I want to be able to roll back deployments. "Down" migrations seem like a neat solution to a common need. What could go wrong?
The problem
Well, there's no real problem with the "up" migration. They are usually well-thought-out, well-tested, and clearly necessary, and most applications have a good framework like the migrations
package above.
Itʻs the "down" migration where the problems happen. Here are some of the problems I have seen with "down" migrations.
Half the time - in my experience - people don't write them anyway. A lot of developers donʻt even recognize that they need to write them.
There are never any requirements given for them, and thus they are poorly thought through. Not only do product owners not recognize they are needed (nor could they clearly describe what needs to be done), developers donʻt really know either. Do you drop a table? Drop columns? Leave them there but modify them? It's up to the developer's best guess, and two developers are unlikely to guess the same way.
They are almost never tested rigorously: maybe once by the original developer and probably never again. But do teams write tests against migrations, including applying "downs" and rolling back deployments? If they do a "down" test, do they test arbitrary sets of "down" migrations?
Because of all these, they give a false sense of security. Unless the migrations are faithfully written and tested 100% of the time, they are probably worse than useless. We think "we can do immediate rollbacks if there are any problems with the deployment" when we really can't.

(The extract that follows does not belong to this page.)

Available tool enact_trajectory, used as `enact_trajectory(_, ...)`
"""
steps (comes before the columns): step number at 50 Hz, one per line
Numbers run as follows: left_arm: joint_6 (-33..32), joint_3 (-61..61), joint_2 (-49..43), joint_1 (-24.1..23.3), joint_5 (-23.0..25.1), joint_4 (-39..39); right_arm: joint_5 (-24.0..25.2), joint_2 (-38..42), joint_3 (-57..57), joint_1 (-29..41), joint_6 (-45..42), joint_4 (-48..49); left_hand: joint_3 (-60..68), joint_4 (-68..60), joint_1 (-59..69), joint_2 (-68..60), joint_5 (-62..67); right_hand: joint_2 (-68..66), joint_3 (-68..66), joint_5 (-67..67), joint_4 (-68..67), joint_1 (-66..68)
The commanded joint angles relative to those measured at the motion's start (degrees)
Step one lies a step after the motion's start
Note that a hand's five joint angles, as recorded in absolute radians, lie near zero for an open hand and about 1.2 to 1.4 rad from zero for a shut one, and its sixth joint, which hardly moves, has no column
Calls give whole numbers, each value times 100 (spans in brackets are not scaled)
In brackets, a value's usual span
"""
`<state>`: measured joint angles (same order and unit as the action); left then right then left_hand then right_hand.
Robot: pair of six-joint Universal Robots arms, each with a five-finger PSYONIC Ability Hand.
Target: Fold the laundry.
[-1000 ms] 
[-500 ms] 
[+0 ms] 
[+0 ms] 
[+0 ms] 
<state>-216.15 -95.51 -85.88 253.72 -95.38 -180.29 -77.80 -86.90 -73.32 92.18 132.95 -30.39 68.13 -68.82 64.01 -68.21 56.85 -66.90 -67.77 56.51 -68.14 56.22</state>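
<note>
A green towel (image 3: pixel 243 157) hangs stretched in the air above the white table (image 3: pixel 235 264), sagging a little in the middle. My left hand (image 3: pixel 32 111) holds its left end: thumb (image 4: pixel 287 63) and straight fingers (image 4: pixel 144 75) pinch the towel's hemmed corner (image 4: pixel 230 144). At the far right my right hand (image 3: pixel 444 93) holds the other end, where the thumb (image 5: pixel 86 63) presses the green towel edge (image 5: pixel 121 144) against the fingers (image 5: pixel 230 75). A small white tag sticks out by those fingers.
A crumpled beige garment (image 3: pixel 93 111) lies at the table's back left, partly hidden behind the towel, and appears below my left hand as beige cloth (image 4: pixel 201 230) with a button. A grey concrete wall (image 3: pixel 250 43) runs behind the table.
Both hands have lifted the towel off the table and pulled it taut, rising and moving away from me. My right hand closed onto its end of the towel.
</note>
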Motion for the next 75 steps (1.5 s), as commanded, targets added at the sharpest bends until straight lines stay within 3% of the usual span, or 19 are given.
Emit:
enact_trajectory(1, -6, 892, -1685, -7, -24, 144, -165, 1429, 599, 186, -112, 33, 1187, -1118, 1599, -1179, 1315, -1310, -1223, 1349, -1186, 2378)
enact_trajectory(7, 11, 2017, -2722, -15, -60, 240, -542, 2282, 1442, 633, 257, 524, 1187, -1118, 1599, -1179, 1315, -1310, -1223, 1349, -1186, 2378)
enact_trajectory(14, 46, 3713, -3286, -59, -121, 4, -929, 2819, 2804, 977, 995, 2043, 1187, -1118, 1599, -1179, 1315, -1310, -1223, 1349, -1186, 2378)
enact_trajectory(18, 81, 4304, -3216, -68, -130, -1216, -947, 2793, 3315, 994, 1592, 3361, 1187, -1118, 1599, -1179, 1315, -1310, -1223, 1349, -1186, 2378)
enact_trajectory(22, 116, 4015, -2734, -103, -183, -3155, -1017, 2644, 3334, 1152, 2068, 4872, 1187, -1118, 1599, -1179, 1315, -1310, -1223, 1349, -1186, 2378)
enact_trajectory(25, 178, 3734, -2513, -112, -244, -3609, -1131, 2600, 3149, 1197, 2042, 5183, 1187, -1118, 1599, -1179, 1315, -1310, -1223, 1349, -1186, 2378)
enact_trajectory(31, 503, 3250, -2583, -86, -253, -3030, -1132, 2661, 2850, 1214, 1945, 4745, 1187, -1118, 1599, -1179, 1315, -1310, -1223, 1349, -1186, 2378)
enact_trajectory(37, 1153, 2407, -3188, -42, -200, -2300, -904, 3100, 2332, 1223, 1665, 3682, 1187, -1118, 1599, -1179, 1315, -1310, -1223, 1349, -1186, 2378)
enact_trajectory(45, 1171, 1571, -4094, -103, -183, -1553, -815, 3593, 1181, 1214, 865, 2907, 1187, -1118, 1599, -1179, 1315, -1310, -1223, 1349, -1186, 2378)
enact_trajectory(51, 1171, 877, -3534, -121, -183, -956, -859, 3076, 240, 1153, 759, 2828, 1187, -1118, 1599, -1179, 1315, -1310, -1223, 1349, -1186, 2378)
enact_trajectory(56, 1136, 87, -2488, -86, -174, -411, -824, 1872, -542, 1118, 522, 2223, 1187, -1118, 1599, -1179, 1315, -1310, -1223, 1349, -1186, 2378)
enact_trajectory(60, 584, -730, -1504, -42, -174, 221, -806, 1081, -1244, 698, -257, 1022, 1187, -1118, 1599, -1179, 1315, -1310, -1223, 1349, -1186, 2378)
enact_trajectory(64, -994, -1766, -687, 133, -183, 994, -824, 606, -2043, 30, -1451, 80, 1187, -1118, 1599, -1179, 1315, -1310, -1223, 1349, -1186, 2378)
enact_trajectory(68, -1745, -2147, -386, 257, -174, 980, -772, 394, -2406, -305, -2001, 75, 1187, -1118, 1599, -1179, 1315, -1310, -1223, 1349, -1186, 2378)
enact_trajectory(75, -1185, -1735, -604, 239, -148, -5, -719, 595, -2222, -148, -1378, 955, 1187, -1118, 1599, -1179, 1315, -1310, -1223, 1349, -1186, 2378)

They introduce problems with rolling, canary or other zero-downtime deployment strategies. Having "down" migrations is basically an admission you don't have database compatibility between versions, and that breaks zero-downtime type deployments. In zero-downtime deployments, you will always have multiple app versions running simultaneously.
They mean the production database is not actually in sync with the
main
code branch. This obviously happens also when the pipeline is gated, such as only doing production deployment after approval. But this is an unexpected case, and any unexpected case introduces surprises for the development team.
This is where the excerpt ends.